DIAMETRALMENTE opposta la situazione in Jammu e Kashmir, oltre 12 milioni di persone di cui quasi il 70% di fede musulmana. Nel 2019 è stato declassato da stato a «union territory», cioè niente autonomia a tutela della maggioranza musulmana e governo locale azzoppato, con interni e gestione dell’ordine pubblico nelle mani di un governatore nominato direttamente da New Delhi. Ovvero da Modi. Dettaglio non da poco in uno dei territori più militarizzati del mondo: senza contare le forze di polizia, nella valle del Kashmir più o meno trecentomila soldati indiani proteggono i confini col Pakistan e dissuadono una recrudescenza dell’indipendentismo armato.

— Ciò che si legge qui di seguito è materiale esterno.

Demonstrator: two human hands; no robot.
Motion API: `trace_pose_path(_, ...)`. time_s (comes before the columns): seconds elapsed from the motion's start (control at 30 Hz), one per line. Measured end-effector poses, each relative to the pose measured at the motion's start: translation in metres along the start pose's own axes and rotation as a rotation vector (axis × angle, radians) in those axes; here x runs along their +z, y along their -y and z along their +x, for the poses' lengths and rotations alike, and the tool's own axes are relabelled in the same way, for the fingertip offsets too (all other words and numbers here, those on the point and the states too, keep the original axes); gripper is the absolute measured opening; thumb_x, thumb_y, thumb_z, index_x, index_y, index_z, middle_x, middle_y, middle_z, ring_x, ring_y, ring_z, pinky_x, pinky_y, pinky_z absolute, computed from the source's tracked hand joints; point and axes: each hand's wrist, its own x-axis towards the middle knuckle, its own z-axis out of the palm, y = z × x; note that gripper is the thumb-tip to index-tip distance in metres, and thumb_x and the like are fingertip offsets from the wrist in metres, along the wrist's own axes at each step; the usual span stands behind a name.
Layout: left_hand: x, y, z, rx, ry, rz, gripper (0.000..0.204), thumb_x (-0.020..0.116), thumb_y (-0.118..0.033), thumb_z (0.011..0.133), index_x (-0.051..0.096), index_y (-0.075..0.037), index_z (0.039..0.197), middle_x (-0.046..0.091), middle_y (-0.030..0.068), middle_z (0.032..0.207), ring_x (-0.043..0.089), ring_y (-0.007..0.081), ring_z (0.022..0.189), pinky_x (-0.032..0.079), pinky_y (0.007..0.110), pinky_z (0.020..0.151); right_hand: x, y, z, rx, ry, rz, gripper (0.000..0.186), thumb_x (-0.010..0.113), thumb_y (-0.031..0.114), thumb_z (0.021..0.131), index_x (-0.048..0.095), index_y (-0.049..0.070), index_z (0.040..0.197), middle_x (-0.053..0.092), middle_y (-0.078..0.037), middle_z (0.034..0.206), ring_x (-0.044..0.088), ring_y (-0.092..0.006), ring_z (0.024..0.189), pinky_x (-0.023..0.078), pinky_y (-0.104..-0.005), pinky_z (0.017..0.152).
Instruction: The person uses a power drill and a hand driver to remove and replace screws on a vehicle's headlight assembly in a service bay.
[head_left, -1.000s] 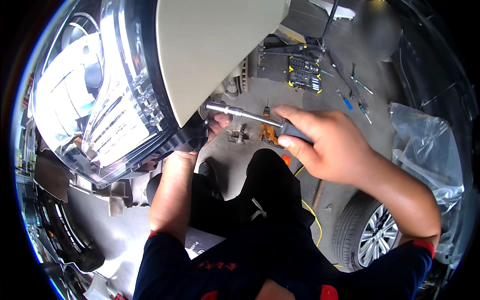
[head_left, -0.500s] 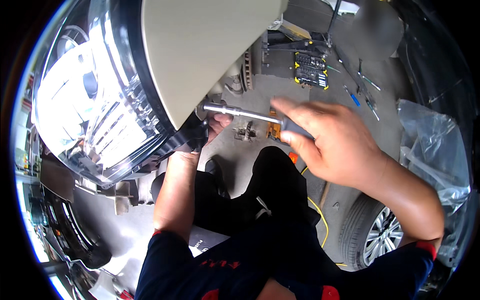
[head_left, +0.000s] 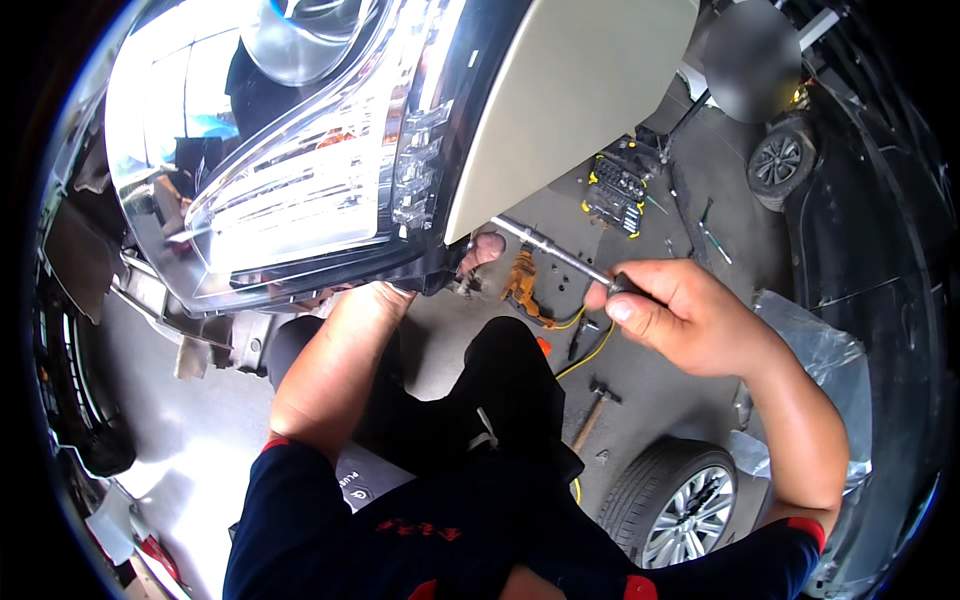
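Fingers of right hand clenched around dark grip of socket wrench; chrome shaft pointing up and to the left, away from the palm, tip lost under lower edge of cream body panel, just beside headlamp. Long axis: diagonal, grip low right, tip high left. Left hand reaching up behind lower rim of headlamp, fingers mostly hidden, one fingertip showing just beside wrench tip; grasp not discernible. Left hand nearer to tip, right hand sole holder of grip. Panel edge and black lamp rim close above shaft. Open room below and to the right, above grey floor; orange drill, hammer and socket set case lying well apart beneath.
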Motion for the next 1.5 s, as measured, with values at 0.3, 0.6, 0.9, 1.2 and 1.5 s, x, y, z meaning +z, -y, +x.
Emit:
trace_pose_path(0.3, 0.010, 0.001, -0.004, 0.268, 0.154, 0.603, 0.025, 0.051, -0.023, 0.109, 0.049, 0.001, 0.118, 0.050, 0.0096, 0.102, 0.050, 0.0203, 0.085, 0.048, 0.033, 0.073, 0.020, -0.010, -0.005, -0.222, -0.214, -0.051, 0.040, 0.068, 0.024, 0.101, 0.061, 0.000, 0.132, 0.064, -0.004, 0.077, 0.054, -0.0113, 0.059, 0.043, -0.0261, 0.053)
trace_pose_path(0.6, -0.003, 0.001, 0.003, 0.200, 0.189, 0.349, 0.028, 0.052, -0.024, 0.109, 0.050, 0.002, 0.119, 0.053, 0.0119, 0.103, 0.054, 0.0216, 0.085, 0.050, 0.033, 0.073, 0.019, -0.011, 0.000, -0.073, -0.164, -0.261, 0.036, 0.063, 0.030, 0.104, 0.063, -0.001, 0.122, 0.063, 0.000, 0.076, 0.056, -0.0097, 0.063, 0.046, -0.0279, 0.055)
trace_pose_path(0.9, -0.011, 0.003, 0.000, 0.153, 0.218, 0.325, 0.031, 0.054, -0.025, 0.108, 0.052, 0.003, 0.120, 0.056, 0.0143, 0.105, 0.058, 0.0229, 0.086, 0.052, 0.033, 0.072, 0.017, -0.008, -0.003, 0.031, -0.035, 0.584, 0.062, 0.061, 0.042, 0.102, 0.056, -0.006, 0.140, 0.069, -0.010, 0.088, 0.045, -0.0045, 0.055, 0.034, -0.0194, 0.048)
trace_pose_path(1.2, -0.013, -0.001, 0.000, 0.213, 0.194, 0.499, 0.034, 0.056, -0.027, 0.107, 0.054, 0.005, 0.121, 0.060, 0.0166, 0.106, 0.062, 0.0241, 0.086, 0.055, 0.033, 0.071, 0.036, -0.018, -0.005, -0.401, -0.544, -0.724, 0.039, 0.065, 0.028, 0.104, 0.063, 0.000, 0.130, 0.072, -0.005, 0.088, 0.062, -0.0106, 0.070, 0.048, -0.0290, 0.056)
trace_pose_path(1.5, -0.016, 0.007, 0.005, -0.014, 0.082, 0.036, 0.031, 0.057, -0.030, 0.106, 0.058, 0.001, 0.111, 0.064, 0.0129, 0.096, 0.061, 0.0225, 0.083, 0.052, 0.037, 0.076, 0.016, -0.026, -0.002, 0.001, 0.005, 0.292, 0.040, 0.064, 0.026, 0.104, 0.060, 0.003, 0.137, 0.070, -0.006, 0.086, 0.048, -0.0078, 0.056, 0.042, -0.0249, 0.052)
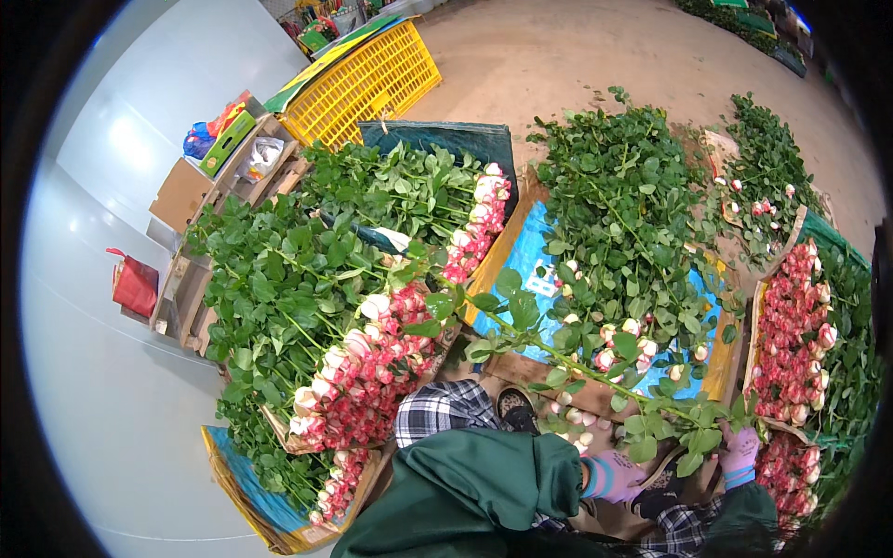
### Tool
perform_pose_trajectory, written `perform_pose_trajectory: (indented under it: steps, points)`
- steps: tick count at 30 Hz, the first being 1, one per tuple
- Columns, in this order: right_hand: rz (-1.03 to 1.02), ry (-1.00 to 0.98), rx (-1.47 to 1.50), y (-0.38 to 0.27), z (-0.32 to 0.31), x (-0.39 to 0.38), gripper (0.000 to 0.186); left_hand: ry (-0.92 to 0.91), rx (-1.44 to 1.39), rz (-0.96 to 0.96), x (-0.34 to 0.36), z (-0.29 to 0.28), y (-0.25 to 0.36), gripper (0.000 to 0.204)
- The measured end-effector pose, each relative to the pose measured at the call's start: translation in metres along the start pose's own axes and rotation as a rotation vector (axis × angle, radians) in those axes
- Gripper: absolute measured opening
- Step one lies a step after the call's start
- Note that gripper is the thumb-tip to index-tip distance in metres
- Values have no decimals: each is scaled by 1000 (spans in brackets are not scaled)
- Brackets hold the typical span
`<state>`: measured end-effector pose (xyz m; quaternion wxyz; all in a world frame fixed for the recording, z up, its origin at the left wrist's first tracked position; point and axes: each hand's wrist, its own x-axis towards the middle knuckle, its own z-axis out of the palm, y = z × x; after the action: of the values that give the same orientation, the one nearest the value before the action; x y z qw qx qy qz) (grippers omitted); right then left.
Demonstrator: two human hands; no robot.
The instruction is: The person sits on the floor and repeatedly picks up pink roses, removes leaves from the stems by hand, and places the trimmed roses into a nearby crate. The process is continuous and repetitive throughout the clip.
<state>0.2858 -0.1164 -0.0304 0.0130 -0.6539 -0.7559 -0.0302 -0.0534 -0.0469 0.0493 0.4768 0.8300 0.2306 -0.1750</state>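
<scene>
My left hand (620,474), in a pink glove with blue bands, is low in the middle, just under the leaves of a long rose stem (572,365); what its fingers hold, if anything, is unclear. My right hand (740,446), gloved alike, closes on the lower right end of that stem, whose leafy length reaches up and left. Beyond my hands, loose leafy stems (623,186) and scattered rose heads lie over a blue sheet (516,237). Bundles of pink-and-white roses (358,363) lie to my left, and more bundles (791,344) to my right, beside my right hand.
A yellow crate (361,79) stands at the back left. Wooden pallets (200,307) with bags and boxes stand by the white wall (112,372), near a red bag (138,284). More stems (772,163) lie on the floor (549,56) at back right. My feet (516,409) are below me.
</scene>
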Motion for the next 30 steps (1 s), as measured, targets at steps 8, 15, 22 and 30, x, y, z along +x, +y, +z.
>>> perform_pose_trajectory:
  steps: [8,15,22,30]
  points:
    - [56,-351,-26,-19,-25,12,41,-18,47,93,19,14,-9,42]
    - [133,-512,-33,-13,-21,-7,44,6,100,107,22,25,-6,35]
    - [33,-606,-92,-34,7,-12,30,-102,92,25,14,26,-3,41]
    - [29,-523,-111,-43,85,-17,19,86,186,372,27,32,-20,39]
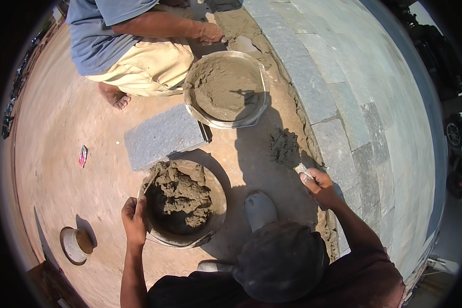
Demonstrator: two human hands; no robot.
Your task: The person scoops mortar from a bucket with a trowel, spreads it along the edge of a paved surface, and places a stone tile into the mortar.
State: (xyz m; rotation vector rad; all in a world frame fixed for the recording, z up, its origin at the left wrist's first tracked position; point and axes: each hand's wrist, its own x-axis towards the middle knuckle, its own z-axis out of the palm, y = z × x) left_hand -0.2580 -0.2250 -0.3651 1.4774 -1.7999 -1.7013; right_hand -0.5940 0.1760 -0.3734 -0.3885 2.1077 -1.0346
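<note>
My left hand (pixel 134 220) is closed around the left rim of a round basin (pixel 219 205). Clumpy grey mortar (pixel 182 192) is heaped in the basin, mostly toward its far side. In my right hand (pixel 319 189) is a trowel, gripped by its pale handle (pixel 303 170). A rough lump of wet mortar (pixel 284 146) covers the spot where its blade lies, so the blade itself is hidden. The lump is low over the ground, beside the edge of the laid stone tiles (pixel 327 138).
A stack of grey stone slabs (pixel 164 134) lies beyond my basin. Another mortar-filled basin (pixel 190 105) stands behind it. A co-worker in a blue shirt (pixel 90 36) crouches at the far left, with a hand (pixel 210 34) at a trowel over a mortar bed. A small bucket (pixel 76 245) sits left.
</note>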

PER QUESTO la partita già alla vigilia del voto sembrava segnata: col Jammu a maggioranza hindu praticamente già in tasca, nel Kashmir a maggioranza musulmana il Bjp praticamente quasi non ha fatto campagna elettorale, lasciando spazio a una potenziale lotta fratricida tra Inc e Jammu e Kashmir National Congress (Jknc) da un lato e tutti gli altri partiti musulmani dall’altro, compresi i candidati «indipendenti» espressione delle principali sigle della ex lotta armata indipendentista. L’obiettivo era far disperdere il voto musulmano imponendo un governo di minoranza sostenuto dal Bjp.
Le cose non sono andate esattamente come sperato.
Il primo ministro Modi appena terminate le operazioni di spoglio si è complimentato con la popolazione kashmira per aver registrato un’affluenza vicinissima al 64%: meglio delle nazionali ma appena sotto i livelli record registrati nel 2014, quando il Jammu e Kashmir era ancora uno Stato. Per Modi, comunque, segno che «i kashmiri hanno fiducia nella democrazia».

MA SE IL JAMMU, come previsto, è andato quasi completamente al Bjp (29 seggi), in Kashmir ha prevalso il voto «istituzionale», dando fiducia all’alleanza Jknc e Inc (48 seggi) considerata meno radicale e quindi più promettente per dar seguito alle promesse elettorali: liberare le migliaia di giovani arrestate per sedare sul nascere le proteste del 2019; far tornare il Jammu e Kashmir uno stato vero, con un governo locale autonomo esattamente come succede nel resto del Paese; e, ma qui entriamo nel campo della fantascienza, riapplicare quell’articolo 370 della Costituzione che per più di mezzo secolo, fino al 2019, ha garantito alla popolazione kashmira un’autonomia speciale tutelandola dai processi di «hinduizzazione» ora incoraggiati dalla migrazione interna.
Ci proverà Omar Abdullah, leader del Jknc e ultimo erede di una dinastia politica in Kashmir sinonimo di appeasement col governo indiano, ancora considerato da molte e molti nella valle come forza occupante di cui liberarsi. Sarà lui a guidare, sostenuto dall’Inc, il governo più debole nella storia del Kashmir amministrato dall’India.

PER CHI SI OPPONE alla destra hindu, una vittoria simbolica che lascia ben sperare. Per chi sostiene la destra hindu, una quasi vittoria che, finché il Bjp governerà a New Delhi, difficilmente potrà riscrivere i destini di milioni di kashmire e kashmiri inesorabilmente succubi di decisioni prese sulla loro pelle a centinaia di chilometri da casa.